World No Tobacco Day 2011
Theme: The WHO Framework Convention on Tobacco Control
13 JANUARY 2011 - The World Health Organization (WHO) selects "The WHO Framework Convention on Tobacco Control" as the theme of the next World No Tobacco Day, which will take place on Tuesday, 31 May 2011.
The WHO Framework Convention on Tobacco Control (WHO FCTC) is the world's foremost tobacco control instrument. The first treaty ever negotiated under the auspices of WHO, it represents a signal achievement in the advancement of public health. In force only since 2005, it is already one of the most rapidly and widely embraced treaties in the history of the United Nations, with more than 170 Parties. An evidence-based treaty, it reaffirms the right of all people to the highest standard of health and provides new legal dimensions for cooperation in tobacco control.

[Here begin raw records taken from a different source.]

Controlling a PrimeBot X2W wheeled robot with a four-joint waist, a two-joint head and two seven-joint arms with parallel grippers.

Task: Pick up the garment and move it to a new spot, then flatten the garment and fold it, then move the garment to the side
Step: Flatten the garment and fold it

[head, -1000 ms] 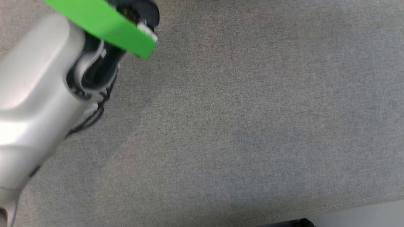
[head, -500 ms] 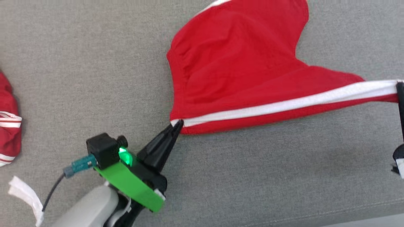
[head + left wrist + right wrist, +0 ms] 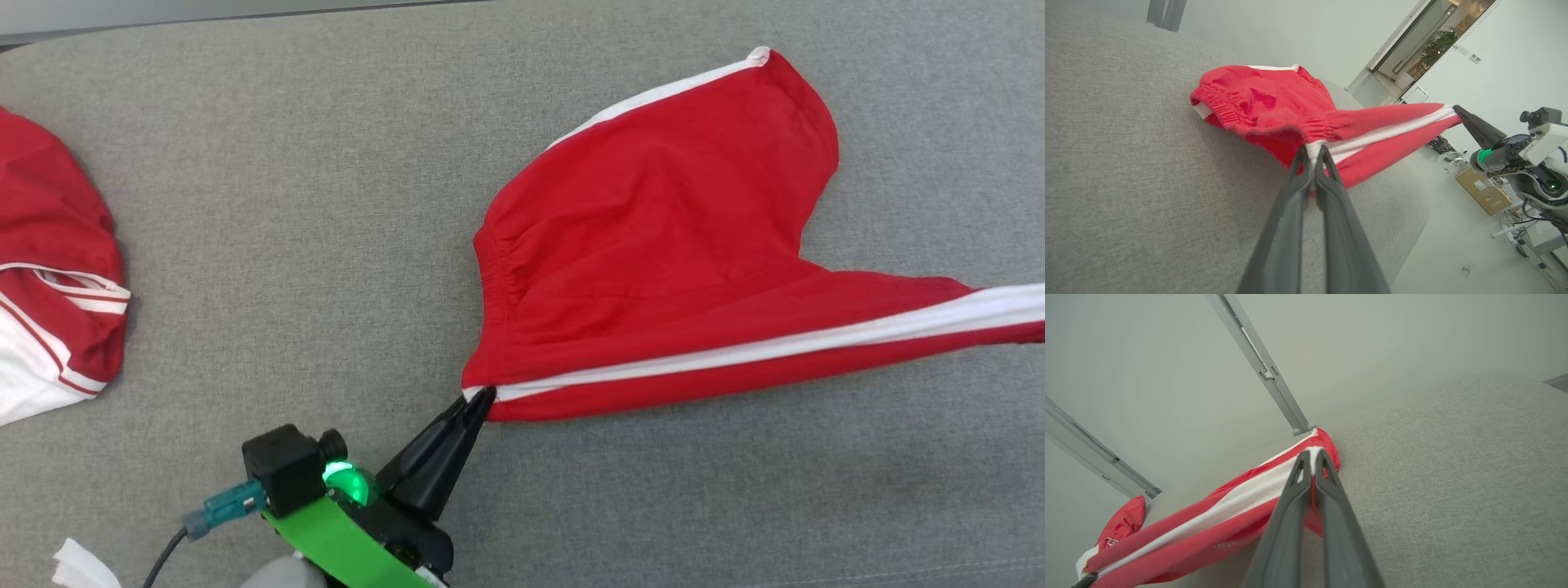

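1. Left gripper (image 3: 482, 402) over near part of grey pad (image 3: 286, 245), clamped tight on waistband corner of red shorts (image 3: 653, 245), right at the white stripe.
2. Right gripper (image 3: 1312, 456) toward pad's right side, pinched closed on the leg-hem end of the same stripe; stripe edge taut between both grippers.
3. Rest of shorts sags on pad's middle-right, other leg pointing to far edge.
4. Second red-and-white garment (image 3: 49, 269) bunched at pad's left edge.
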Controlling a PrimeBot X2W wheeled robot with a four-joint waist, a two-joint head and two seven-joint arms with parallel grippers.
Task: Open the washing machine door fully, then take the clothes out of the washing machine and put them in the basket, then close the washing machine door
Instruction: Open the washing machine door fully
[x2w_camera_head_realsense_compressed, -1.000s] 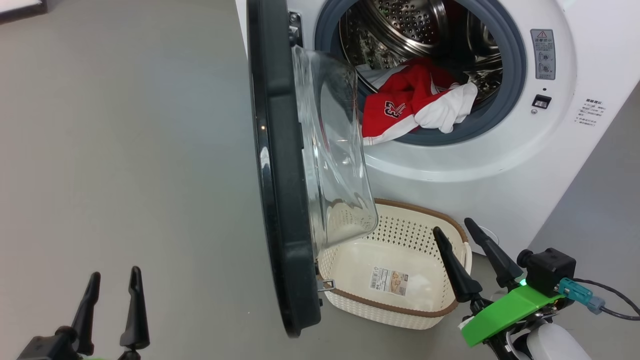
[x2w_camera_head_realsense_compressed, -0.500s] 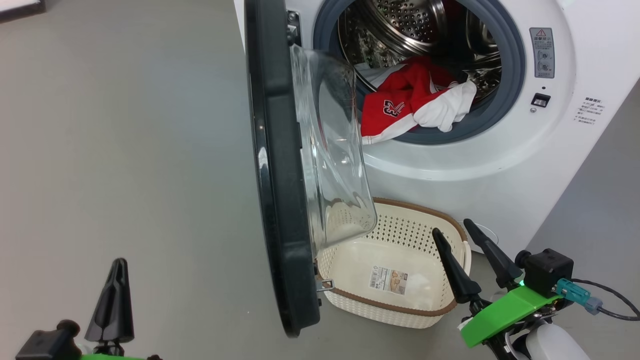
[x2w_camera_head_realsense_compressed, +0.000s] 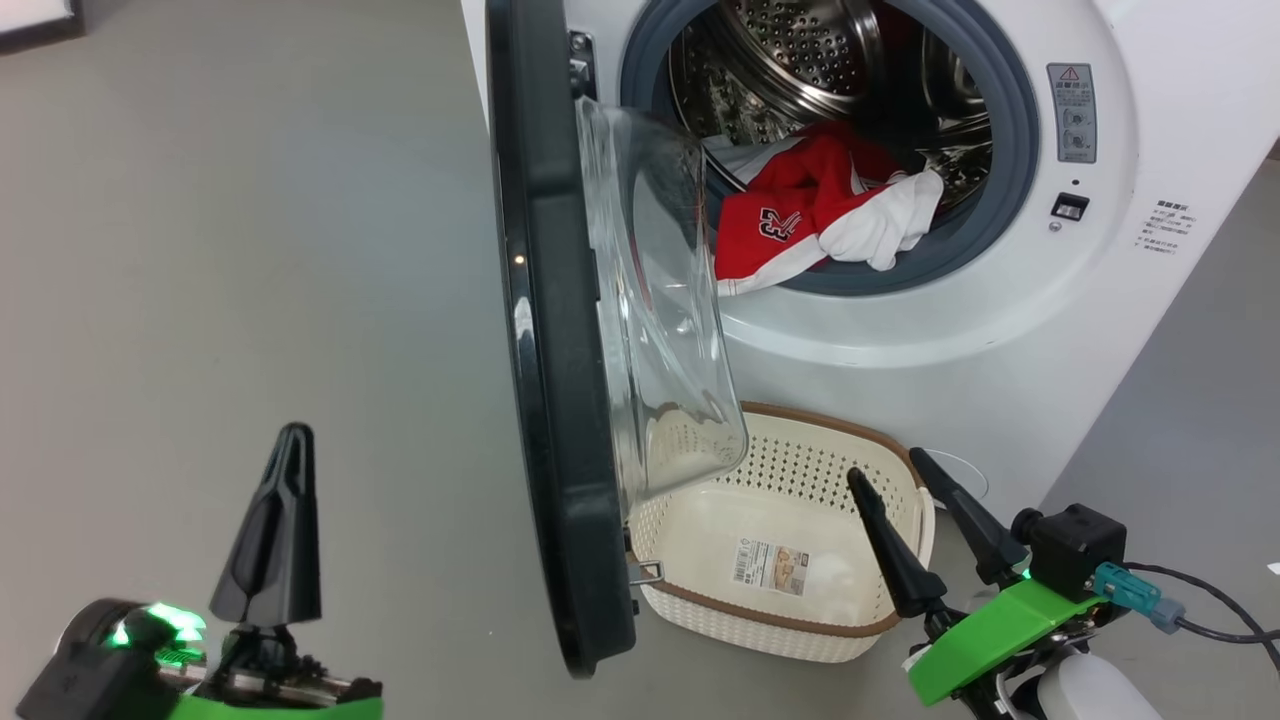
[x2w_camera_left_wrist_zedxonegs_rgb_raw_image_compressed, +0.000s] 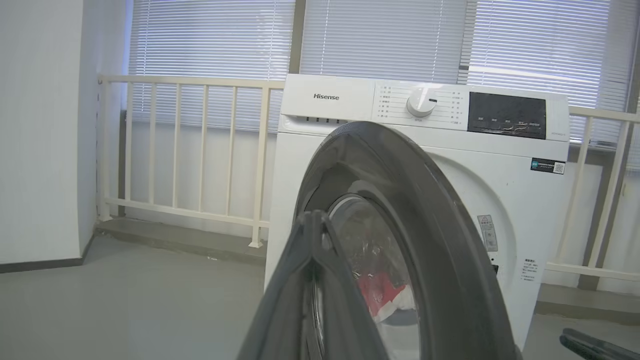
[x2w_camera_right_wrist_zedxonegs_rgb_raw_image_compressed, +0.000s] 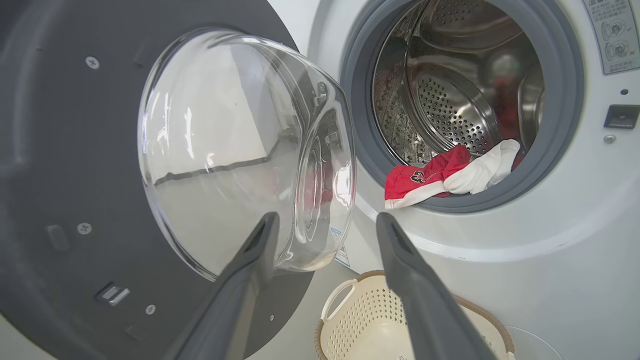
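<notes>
1. left gripper (x2w_camera_head_realsense_compressed: 292, 448), 7 o'clock: fingers pressed together, empty.
2. right gripper (x2w_camera_head_realsense_compressed: 885, 468), 5 o'clock: spread wide, empty, by the basket (x2w_camera_head_realsense_compressed: 700, 608).
3. clothes (x2w_camera_head_realsense_compressed: 800, 225), 1 o'clock, in the washing machine (x2w_camera_head_realsense_compressed: 900, 340) mouth; washing machine door (x2w_camera_head_realsense_compressed: 560, 400) open.

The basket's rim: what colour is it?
Brown with a woven look, topping the cream basket; the head view shows it best.

Grey floor (x2w_camera_head_realsense_compressed: 250, 250) covers the head view's left half. In the left wrist view — cream railing (x2w_camera_left_wrist_zedxonegs_rgb_raw_image_compressed: 190, 150) at mid-left, slatted blinds (x2w_camera_left_wrist_zedxonegs_rgb_raw_image_compressed: 380, 35) along the top, white wall (x2w_camera_left_wrist_zedxonegs_rgb_raw_image_compressed: 40, 125) at far left.
</notes>
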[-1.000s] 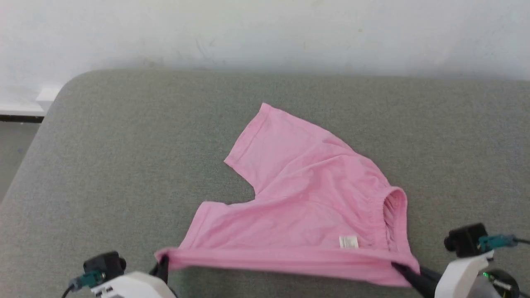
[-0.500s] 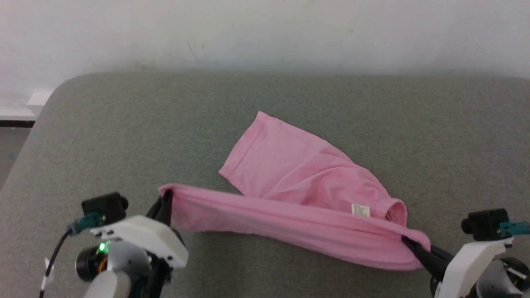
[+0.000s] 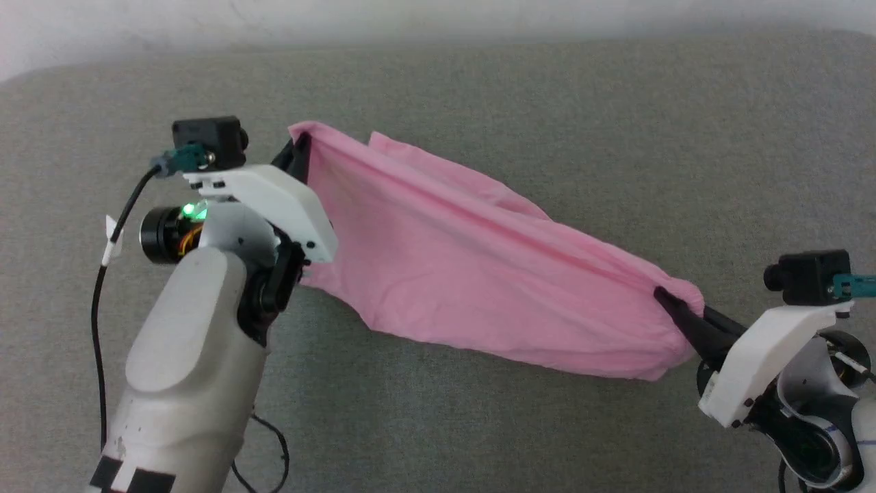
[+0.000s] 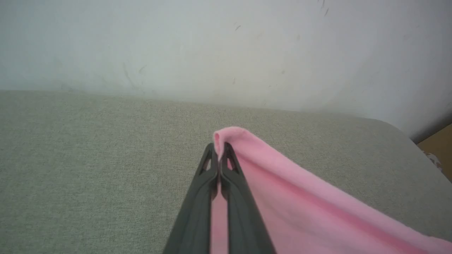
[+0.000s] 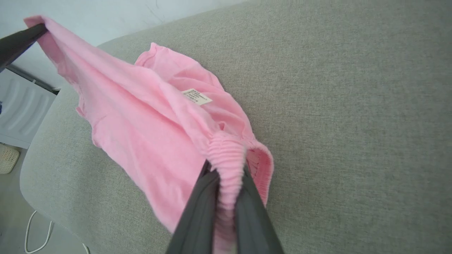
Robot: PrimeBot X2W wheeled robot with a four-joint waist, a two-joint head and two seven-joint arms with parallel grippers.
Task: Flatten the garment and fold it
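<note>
The light pink garment hangs stretched between both grippers above the grey padded table. My left gripper is shut on one hemmed corner of the garment, raised at the left. At the lower right, my right gripper is shut on the gathered elastic band. In the right wrist view the garment's far part rests on the table, with a small white tag facing up.
A white wall runs behind the table's far edge. The table's rounded corner drops to a floor with a white cable and a white cabinet. A black cable trails from my left arm.
Both grippers lifted the garment's near edge up and forward over its far part; the left one rose further. The head camera tilted down, so less wall shows.
</note>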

World No Tobacco Day 2011 will be designed to highlight the treaty's overall importance, to stress Parties' obligations under the treaty and to promote the essential role of the Conference of the Parties and WHO in supporting countries' efforts to meet those obligations. The Conference of the Parties is the treaty's central organ and governing body.
The world needs the WHO FCTC as much as, if not more than, it did in 1996 when the World Health Assembly adopted a resolution calling for an international framework convention on tobacco control. Tobacco use is the leading preventable cause of death. This year, more than 5 million people will die from a tobacco-related heart attack, stroke, cancer, lung ailment or other disease. That does not include the more than 600,000 people – more than a quarter of them children – who will die from exposure to second-hand smoke. The annual death toll from the global epidemic of tobacco use could rise to 8 million by 2030. Having killed 100 million people during the 20th century, tobacco use could kill 1 billion during the 21st century.
As with any other treaty, the WHO FCTC confers legal obligations on its Parties – that is, on the countries (and the European Union) that have formally acceded to it.
Among these obligations are those to:
- Protect public health policies from commercial and other vested interests of the tobacco industry.
- Adopt price and tax measures to reduce the demand for tobacco.
- Protect people from exposure to tobacco smoke.
- Regulate the contents of tobacco products.
- Regulate tobacco product disclosures.
- Regulate the packaging and labeling of tobacco products.
- Warn people about the dangers of tobacco.
- Ban tobacco advertising, promotion and sponsorship.
- Offer people help to end their addiction to tobacco.
- Control the illicit trade in tobacco products.
- Ban sales to and by minors.
- Support economically viable alternative to tobacco growing.